Brief: A word-for-word restatement of the listing is the only acceptable answer.

The data:
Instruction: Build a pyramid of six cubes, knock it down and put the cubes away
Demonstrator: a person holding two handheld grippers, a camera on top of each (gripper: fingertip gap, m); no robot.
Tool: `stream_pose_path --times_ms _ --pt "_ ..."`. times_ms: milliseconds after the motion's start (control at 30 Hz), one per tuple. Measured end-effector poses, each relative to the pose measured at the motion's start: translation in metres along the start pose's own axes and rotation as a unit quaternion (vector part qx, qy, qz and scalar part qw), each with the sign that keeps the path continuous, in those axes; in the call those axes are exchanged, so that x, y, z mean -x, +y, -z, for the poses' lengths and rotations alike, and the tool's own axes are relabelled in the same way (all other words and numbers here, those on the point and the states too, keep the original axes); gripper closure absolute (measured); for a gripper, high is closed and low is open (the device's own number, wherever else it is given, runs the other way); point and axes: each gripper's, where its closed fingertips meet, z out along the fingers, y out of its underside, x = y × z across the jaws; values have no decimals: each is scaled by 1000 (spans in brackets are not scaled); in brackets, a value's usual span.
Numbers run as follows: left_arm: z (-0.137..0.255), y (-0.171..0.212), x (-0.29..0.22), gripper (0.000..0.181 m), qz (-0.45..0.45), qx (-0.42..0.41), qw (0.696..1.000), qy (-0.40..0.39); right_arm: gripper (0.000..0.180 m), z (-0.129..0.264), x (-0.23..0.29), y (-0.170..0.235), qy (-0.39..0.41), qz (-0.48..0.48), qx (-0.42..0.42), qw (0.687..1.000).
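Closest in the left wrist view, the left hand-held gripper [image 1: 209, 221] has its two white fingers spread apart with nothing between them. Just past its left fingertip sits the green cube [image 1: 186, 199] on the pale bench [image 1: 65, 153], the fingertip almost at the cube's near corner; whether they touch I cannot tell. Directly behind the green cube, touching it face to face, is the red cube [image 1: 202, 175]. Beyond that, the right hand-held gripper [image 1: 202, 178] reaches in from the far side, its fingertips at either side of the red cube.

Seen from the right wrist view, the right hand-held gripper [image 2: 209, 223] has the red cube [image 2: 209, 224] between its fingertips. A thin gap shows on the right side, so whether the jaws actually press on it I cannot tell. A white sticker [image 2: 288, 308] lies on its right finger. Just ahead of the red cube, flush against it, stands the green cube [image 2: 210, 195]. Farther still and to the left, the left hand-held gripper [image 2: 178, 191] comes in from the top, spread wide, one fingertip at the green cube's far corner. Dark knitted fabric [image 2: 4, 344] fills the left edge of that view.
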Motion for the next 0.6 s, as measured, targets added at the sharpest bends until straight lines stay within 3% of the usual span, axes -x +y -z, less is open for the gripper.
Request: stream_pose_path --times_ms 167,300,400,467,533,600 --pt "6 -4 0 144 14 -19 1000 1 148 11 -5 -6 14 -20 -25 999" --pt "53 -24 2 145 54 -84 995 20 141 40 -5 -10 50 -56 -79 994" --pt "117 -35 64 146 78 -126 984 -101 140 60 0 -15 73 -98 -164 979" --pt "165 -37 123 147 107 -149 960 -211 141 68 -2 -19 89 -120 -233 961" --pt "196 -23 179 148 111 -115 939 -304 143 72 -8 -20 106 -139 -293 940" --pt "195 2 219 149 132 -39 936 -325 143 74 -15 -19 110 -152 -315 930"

Task output:
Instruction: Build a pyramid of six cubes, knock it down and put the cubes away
Demonstrator: a person holding two handheld grippers, a camera on top of each (gripper: fingertip gap, m); no robot.
Tool: `stream_pose_path --times_ms _ --pt "_ ..."`. times_ms: milliseconds after the motion's start (control at 30 Hz), one per tuple. Measured end-effector poses, each relative to the pose measured at the motion's start: translation in metres along the start pose's own axes and rotation as a unit quaternion (vector part qx, qy, qz and scalar part qw), each with the sign that keeps the path continuous, in those axes; in the call those axes are exchanged, so that x, y, z mean -x, +y, -z, for the poses' lengths and rotations alike, and the tool's own axes are relabelled in the same way (all other words and numbers here, those on the point and the states too, keep the original axes); gripper closure absolute (measured); for a gripper, high is closed and low is open (the device's own number, wherever else it is given, runs the other way); point and axes: each gripper's, where its closed fingertips meet, z out along the fingers, y out of its underside, x = y × z across the jaws; values have no decimals: each is scaled by 1000 (spans in brackets are not scaled); in brackets, a value's usual span.
Numbers run as follows: left_arm: z (-0.137..0.255), y (-0.171..0.212), x (-0.29..0.22), gripper (0.000..0.181 m), qz (-0.45..0.45), qx (-0.42..0.41), qw (0.696..1.000), qy (-0.40..0.39); right_arm: gripper (0.000..0.180 m), z (-0.129..0.264), x (-0.23..0.29), y (-0.170..0.235), qy (-0.39..0.41), qz (-0.48..0.48), qx (-0.42..0.42), qw (0.687..1.000).
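Closest in the left wrist view, the left hand-held gripper [image 1: 209, 221] has its two white fingers spread apart with nothing between them. Just past its left fingertip sits the green cube [image 1: 186, 199] on the pale bench [image 1: 65, 153], the fingertip almost at the cube's near corner; whether they touch I cannot tell. Directly behind the green cube, touching it face to face, is the red cube [image 1: 202, 175]. Beyond that, the right hand-held gripper [image 1: 202, 178] reaches in from the far side, its fingertips at either side of the red cube.

Seen from the right wrist view, the right hand-held gripper [image 2: 209, 223] has the red cube [image 2: 209, 224] between its fingertips. A thin gap shows on the right side, so whether the jaws actually press on it I cannot tell. A white sticker [image 2: 288, 308] lies on its right finger. Just ahead of the red cube, flush against it, stands the green cube [image 2: 210, 195]. Farther still and to the left, the left hand-held gripper [image 2: 178, 191] comes in from the top, spread wide, one fingertip at the green cube's far corner. Dark knitted fabric [image 2: 4, 344] fills the left edge of that view.
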Motion for the next 0.6 s, as measured, targets added at the sharpest bends until straight lines stay within 3% of the usual span, axes -x +y -z, less is open for the gripper.
Request: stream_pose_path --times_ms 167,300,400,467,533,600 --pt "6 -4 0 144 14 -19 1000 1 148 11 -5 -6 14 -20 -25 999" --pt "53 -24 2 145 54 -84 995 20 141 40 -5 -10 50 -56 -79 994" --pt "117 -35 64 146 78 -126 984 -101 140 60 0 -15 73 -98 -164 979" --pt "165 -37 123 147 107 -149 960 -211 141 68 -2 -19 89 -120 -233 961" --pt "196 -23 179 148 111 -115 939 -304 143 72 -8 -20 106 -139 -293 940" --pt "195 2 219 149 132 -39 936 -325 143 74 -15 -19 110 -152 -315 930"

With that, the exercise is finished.